Я сейчас же стал рассказывать ему наполовину истинную, наполовину ложную историю. Я сказал, что 27 августа издали полицейский приказ, повелевающий всем гражданам для облегчения домовых обысков быть дома, начиная с десяти часов вечера. Это была правда. Ложью было то, что будто бы я не знал об этом и комиссары моей секции арестовали меня в одиннадцать часов вечера, когда я возвращался к себе на улицу Пале-Маршан. Дальше я рассказал, что меня отвели сначала в комитет секции, оттуда в местный комитет надзора, потом в тайный комитет городской Ратуши, оттуда в тюрьму и, наконец, в аббатство . "И все это они проделали, - прибавил я, повысив голос, - ни разу не допросив меня". Я сказал также, что меня привели на это избиение как раз в минуту, когда мэр Петион должен был выпустить меня на свободу, и показал им записку, принесенную мне в воскресенье утром моей бедной Бланше, в которой он обещал освободить меня в три часа.
Тогда президент, желая прийти ко мне на помощь или, может быть, из чувства отвращения к этой резне, сказал: "Вы видите, господа, с какой легкостью сажают в тюрьмы граждан в других секциях. Если бы мы арестовали этого господина, то мы бы допросили его и отпустили домой". Эти слова удвоили мое мужество и, ударив кулаком по столу, я воскликнул: "Я ссылаюсь на свою секцию, я ссылаюсь на депутатов Национального собрания".
"О, депутаты! - закричали убийцы, - у нас есть их список, и мы их перережем, как и всех врагов!".
Заметив это выражение неудовольствия, я сейчас же прибавил:
"Но я-то ведь говорю не о врагах, а о патриоте Эро, о патриоте Тюрно, о патриоте Ровере!".
"Браво! Браво!" - закричали они.
Тогда президент, воспользовавшись минутой их воодушевления, сказал: "Я предлагаю отправить этого человека в арестантскую, чтобы мы могли навести о нем справки".
Я не стал дожидаться окончания их переговоров и поспешил пройти в арестантскую, помещавшуюся рядом с залом. Как раз в эту минуту двери ее открылись. Войдя, я увидел там девять или десять человек Затем разглядел грубый сенной матрас и поспешно опустился на него, чтобы отдохнуть. Тогда я почувствовал, что едва не падаю в обморок. Я был совершенно разбит; меня сильно лихорадило, пульс бился с необычайной скоростью, руки и лицо пылали. Я вовсе не испытывал радости; напротив, был до того подавлен, что сидел с опущенными глазами и не обращал ни малейшего внимания на людей, бывших вместе со мною. Мною овладела глубокая скорбь, к которой добавилась сильная слабость.

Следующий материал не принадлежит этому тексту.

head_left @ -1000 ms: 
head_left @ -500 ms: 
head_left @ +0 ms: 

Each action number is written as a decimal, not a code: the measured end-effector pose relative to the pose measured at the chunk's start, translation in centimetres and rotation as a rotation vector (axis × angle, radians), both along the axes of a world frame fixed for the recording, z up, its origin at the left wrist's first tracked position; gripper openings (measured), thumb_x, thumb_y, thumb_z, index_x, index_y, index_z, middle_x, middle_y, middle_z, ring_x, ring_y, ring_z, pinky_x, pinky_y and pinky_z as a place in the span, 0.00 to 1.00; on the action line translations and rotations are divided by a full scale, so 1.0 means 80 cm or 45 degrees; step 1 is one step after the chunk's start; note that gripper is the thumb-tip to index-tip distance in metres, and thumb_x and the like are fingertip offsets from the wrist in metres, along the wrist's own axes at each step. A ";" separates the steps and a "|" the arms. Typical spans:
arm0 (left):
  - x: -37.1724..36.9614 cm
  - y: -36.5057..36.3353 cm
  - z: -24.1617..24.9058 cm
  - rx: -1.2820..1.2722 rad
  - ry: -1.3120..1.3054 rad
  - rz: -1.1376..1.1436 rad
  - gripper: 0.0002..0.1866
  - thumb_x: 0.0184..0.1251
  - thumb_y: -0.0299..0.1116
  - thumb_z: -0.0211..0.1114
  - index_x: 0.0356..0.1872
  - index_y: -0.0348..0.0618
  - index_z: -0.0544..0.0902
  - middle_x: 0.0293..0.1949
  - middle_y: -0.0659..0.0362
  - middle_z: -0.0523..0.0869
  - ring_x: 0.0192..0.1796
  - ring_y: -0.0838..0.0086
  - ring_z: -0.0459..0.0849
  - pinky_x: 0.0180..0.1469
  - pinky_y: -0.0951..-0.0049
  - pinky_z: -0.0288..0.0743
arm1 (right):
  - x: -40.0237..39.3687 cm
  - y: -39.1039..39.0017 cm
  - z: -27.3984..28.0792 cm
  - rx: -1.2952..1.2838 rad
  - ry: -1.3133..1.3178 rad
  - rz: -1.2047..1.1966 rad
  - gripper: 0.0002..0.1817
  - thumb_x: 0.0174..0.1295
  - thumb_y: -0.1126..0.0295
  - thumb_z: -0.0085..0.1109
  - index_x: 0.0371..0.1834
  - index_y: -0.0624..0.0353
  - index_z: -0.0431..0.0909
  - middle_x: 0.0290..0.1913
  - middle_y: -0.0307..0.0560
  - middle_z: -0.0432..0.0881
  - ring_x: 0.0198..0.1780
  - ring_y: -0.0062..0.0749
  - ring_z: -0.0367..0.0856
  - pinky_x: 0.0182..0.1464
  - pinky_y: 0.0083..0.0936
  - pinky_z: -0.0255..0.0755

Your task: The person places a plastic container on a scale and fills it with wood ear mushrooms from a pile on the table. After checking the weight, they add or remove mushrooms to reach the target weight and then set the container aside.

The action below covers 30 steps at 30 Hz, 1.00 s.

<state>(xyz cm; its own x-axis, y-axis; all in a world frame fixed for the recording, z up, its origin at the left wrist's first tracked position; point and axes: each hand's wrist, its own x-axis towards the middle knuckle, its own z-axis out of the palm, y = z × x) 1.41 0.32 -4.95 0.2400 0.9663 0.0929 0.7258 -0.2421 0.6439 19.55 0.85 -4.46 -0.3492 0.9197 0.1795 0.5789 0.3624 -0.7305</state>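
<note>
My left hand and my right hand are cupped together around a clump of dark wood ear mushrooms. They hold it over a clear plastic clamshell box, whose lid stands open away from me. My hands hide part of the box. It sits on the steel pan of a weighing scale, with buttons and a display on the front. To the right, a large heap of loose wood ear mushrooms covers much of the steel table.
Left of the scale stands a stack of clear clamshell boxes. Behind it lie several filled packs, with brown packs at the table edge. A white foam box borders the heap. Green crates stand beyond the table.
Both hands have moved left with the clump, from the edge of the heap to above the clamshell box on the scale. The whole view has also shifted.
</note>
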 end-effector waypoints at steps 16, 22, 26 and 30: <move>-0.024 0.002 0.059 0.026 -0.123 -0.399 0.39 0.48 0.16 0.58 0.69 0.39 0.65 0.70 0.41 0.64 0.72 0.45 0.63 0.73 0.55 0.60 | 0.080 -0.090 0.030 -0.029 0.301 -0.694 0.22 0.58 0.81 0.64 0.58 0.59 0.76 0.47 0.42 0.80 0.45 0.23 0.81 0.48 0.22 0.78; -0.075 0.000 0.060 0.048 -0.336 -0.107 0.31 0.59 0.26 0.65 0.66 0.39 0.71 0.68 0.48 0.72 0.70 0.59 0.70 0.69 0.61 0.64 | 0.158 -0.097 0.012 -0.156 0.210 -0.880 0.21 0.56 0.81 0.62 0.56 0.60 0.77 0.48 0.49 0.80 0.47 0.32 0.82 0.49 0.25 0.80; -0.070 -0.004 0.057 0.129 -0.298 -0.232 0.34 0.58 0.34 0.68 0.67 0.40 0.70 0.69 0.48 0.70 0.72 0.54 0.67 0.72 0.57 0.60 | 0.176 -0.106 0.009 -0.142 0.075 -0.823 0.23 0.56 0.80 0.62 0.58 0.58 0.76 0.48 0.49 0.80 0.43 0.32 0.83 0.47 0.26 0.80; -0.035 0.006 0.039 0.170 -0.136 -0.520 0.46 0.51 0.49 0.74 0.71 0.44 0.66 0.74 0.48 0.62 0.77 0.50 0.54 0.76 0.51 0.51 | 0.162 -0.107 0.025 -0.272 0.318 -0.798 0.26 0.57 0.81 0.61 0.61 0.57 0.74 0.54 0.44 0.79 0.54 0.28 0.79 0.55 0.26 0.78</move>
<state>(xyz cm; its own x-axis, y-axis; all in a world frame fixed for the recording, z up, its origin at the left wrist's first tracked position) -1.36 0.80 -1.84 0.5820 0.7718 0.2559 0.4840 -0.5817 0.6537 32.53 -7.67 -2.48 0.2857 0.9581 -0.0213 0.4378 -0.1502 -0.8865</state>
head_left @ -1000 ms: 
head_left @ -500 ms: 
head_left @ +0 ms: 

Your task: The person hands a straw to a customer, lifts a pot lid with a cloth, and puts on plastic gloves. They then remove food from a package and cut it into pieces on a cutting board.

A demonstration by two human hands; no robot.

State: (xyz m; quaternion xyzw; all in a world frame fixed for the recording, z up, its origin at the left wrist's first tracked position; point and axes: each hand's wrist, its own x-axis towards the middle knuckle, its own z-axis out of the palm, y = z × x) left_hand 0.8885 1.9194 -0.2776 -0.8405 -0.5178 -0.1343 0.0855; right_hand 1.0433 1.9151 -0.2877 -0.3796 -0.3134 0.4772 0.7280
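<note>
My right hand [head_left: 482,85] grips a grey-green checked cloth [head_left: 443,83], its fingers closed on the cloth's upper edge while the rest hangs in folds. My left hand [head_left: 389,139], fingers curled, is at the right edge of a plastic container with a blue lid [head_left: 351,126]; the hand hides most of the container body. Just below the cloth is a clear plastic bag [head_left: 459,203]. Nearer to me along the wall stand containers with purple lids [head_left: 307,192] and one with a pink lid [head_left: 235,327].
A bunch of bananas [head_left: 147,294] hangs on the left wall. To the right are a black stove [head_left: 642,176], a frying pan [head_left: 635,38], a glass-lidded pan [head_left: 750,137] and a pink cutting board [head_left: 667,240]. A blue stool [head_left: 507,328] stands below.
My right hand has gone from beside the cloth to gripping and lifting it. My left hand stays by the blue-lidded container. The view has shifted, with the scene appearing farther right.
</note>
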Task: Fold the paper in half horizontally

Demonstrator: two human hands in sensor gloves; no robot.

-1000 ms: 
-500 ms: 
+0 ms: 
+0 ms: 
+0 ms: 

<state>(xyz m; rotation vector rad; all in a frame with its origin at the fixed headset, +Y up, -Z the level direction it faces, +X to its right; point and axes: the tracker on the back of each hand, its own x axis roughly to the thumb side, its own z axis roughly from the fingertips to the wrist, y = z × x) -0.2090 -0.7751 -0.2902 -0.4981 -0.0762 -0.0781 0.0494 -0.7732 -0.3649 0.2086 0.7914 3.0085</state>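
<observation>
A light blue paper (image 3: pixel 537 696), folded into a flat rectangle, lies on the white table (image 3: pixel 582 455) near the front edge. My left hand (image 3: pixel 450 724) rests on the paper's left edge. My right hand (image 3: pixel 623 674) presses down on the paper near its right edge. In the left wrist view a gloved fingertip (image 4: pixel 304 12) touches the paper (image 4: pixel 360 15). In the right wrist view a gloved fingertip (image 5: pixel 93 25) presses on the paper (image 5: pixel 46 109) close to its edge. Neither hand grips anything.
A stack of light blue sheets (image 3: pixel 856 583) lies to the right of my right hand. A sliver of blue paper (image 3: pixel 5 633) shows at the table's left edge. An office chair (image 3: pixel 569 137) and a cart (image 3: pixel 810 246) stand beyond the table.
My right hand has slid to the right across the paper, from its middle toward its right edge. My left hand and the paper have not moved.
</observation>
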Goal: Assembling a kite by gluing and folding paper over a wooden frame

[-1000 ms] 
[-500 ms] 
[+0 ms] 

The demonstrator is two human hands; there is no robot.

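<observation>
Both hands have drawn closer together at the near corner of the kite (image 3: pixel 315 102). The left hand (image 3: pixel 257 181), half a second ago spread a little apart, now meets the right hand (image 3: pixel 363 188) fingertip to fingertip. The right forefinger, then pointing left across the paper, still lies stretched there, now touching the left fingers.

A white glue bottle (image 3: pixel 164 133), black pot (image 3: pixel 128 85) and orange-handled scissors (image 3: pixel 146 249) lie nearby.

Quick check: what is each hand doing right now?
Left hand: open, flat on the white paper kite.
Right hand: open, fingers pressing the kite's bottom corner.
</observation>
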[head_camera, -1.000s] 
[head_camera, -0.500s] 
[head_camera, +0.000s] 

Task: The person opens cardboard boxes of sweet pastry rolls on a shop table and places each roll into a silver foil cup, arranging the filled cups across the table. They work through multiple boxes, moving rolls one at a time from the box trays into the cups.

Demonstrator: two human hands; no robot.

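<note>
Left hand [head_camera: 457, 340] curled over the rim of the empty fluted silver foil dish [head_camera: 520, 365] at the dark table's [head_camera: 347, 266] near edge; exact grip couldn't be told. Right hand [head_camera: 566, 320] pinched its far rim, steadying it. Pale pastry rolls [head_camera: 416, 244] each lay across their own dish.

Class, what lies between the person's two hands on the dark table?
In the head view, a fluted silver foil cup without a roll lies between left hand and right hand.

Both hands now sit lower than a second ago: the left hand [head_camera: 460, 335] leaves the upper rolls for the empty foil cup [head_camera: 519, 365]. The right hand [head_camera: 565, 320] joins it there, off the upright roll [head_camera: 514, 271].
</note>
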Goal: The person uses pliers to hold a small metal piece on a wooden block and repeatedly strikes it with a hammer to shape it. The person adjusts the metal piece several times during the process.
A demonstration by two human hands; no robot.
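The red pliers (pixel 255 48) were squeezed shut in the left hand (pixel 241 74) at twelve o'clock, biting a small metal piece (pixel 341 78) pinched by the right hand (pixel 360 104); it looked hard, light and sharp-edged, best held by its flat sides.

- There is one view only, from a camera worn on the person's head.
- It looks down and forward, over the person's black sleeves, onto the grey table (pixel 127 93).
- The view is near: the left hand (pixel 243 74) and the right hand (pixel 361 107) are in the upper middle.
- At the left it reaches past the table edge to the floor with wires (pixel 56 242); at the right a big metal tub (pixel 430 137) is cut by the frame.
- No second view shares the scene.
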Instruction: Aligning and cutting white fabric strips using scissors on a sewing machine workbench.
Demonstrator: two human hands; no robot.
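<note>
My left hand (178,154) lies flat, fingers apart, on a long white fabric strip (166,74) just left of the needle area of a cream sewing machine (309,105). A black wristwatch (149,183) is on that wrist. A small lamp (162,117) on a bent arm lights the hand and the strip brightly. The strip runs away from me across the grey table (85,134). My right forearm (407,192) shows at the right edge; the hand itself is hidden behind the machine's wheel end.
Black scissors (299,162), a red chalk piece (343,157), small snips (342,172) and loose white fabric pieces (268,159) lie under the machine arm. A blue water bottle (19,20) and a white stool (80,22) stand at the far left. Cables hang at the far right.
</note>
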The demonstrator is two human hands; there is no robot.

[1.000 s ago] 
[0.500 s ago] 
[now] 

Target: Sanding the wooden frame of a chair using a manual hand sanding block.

Действительно, ведь я ел в последний раз в пятницу, в два часа, и с часу ночи был близок к смерти. А теперь был уже понедельник и шел девятый час утра.
Несмотря на то что я человек чувствительный, которого легко растрогать, я плачу очень редко. И все же в эту минуту мужество покинуло меня и я залился слезами. Когда это случилось, я заметил, что ко мне опять подходит проклятый горбун. На нем была форма национального гвардейца, и я решил, что он - тюремщик этого места заключения. Он сказал мне сочувственным тоном: "Вы много выстрадали, милостивый государь. Чего бы хотели вы скушать, чтобы подкрепиться?" Узнав в этом человеке своего палача, потому что ведь он-то и указал на меня президенту, я ответил ему с таким видом, который ясно показывал ему, что он должен оставить меня в покое: "Разве можно есть, находясь в таком состоянии, как я сейчас?" Но он настаивал. Тогда, поняв, что он хлопочет о своей выгоде, и не желая его сердить, поскольку он мог оказаться полезным, я сказал: "Принесите мне чашку кофе со сливками!" Мне, конечно, было бы нужнее что-нибудь другое, но я не знал, что у него спросить. Он действительно принес мне кофе, который я и выпил безо всякого удовольствия.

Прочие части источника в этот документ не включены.